One of the best kept secrets in North America, the Crow Wing's crystal waters cut a gentle path rarely interrupted by rapids. Although the river is seldom more than three feet deep, it is nearly always deep enough for canoeing.

Landscape

Much of the river is flanked by thick forests. For its first 20 miles the river cuts through low marshy lands. The river broadens and the banks increase in height as it flows southward. Jack pine forest has all but replaced the virgin white and red pine forests on the sandy plains of northern Wadena County, Minnesota. Hazel, blueberries, sweet fern, bearberry, wintergreen, bracken and reindeer moss provide lush ground cover. The Crow Wing's lower reaches are flanked by a river bottom forest of elm, ash, cottonwood, box elder, oak, basswood, maple, willow and aspen. Grasslands, bogs and swamps are scattered throughout the river corridor.

Fish and wildlife

Due to its sandy bottom, limited cover and dearth of deep pools, the Crow Wing is not a good game fish river. Northern redhorse and white sucker, both rough fish, are the river's most common species.

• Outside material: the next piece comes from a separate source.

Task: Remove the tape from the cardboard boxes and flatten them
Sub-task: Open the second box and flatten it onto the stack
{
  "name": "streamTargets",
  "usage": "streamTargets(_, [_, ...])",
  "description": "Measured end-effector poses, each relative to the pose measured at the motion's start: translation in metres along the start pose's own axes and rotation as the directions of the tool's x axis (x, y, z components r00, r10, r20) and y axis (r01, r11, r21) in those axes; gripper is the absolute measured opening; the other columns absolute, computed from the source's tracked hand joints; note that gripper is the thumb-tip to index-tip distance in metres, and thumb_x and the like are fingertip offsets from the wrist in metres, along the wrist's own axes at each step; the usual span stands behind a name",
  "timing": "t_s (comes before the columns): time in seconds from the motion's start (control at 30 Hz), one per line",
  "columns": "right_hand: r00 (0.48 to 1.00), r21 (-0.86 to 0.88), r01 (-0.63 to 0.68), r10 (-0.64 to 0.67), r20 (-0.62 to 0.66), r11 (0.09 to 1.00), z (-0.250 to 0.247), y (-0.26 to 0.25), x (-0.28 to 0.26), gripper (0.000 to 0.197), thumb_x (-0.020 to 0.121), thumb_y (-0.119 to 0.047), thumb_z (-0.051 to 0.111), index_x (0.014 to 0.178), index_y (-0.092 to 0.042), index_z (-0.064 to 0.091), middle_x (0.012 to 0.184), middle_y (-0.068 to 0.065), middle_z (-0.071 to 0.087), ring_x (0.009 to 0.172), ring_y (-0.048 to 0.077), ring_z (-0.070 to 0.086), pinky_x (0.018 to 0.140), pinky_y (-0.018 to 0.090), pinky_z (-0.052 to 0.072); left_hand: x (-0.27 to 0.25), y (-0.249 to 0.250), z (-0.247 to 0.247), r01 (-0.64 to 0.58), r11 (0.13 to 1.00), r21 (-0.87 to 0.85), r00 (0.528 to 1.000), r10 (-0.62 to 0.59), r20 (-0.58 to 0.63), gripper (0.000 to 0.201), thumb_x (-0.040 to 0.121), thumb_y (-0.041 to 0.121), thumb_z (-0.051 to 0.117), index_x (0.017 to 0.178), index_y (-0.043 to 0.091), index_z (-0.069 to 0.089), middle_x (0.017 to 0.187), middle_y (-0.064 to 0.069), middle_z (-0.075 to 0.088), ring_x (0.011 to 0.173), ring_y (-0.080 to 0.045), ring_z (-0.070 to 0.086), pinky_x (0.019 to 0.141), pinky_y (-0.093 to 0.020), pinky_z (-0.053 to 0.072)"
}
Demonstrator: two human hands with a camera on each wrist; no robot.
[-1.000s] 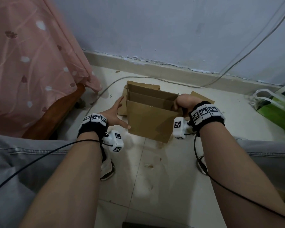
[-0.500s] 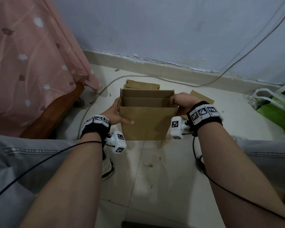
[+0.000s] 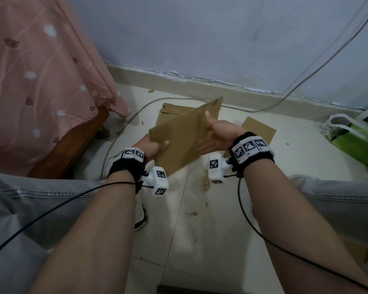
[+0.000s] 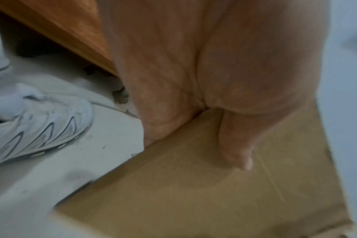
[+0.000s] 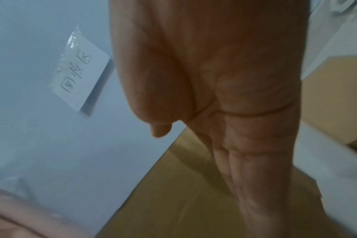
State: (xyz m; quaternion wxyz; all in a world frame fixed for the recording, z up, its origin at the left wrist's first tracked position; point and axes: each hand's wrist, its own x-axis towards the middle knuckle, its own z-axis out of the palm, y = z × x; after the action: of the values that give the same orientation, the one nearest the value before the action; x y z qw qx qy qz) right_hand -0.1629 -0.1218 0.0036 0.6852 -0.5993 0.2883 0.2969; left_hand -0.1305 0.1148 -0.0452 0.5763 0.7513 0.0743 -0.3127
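Two hands pinch one collapsed cardboard box above the floor, the left hand gripping the near corner, thumb on top, and the right hand clamping the far edge, likely to keep its panels pressed flat. Beyond it, flattened cardboard pieces lie by the wall, probably the finished pile.

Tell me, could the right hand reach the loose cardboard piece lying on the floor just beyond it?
Probably not yet: the right hand is holding the flattened box; otherwise nothing blocks the cardboard piece.
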Motion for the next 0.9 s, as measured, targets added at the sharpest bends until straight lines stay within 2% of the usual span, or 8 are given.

The diversity of vegetation along the river supports a wide variety of wildlife. Canoeists may see turtles, otters, muskrats, beavers, mink, racoons, gophers, chipmunks, squirrels and rabbit. Bobcats and a small number of black bears also inhabit the river area. It is not unusual to even see eagles fishing from the river.

Game species include white-tailed deer, ruffed grouse, woodcock and various waterfowl. The Crow Wing supports only a limited number of waterfowl because of sparse aquatic vegetation and a lack of backwater areas.

Cultural Information

The Dakota Indians held the Crow Wing region until the Ojibwe began moving westward into the region in the early 1700s. By the early 1800s the Ojibwe controlled lands west of the Mississippi and north of the Crow Wing. Signs of Native American presence will mark the river corridor with Native American burial mounds at several sites along the river, including a site at river mile 61.

Fur traders entered the region in the early 1700s. In 1792 the Northwest Company established the Wadena Trading Post on the west bluff of the river at its junction with the Partridge River. There was considerable overland trade in the area by the 1800s. The Old Otter Tail Trail crossed the river near the Wadena post and was the main transportation route between St. Paul and Fort Garry in Winnipeg.

Dense forests near the river made Nimrod, Minnesota an important lumbering center from the 1870s to the early 1900s. By the turn of the century most of the virgin timber had been cleared and the economy came to depend on agriculture. The river continues to attract a small, but devoted number of visitors, ranging from regional outdoor enthusiasts from late spring to Native Americans who harvest wild rice growing along the river in the autumn.